# Python Basics: Data Types and Data Structures

## Chapter 1: Lists

Lists are objects of variable length. They are mutable, i.e. the object (usually referred to the entries of a list)
may be changed. In particular, they can be modified in-place. This means that we can modify a list without
creating a new list.

### Create a list

Create a list simply by using [ ] and assigned it to a variable. You can also cast generators to the
built-in `list()` function which also yields a list object.

In [None]:
L1 = [1, 2, 3, 4, 5, 6, 7, 8, 9, 10]

In [None]:
L2 = ['word', 'this is a sentence', 'a', 'b', 'C']

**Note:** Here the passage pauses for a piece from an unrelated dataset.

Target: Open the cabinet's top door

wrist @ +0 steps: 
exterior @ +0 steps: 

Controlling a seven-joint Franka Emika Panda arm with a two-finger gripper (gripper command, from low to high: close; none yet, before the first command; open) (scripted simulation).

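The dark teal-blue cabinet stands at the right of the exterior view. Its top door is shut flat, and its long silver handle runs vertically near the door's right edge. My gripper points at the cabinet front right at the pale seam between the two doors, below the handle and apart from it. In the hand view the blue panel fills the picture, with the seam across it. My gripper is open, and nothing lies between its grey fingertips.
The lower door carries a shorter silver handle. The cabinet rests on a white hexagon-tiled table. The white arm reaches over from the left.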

A list can also contain other lists. This is referred to as nested list.

In [None]:
L4 = [L1, L2]

### Using a generator and the list() function

In [None]:
generator = range(5)
list(generator)

Note that `range()` creates a range object which is passed to the `list()` function to generate the actual list object.
We will later see that range is particularly helpful in terms of loops.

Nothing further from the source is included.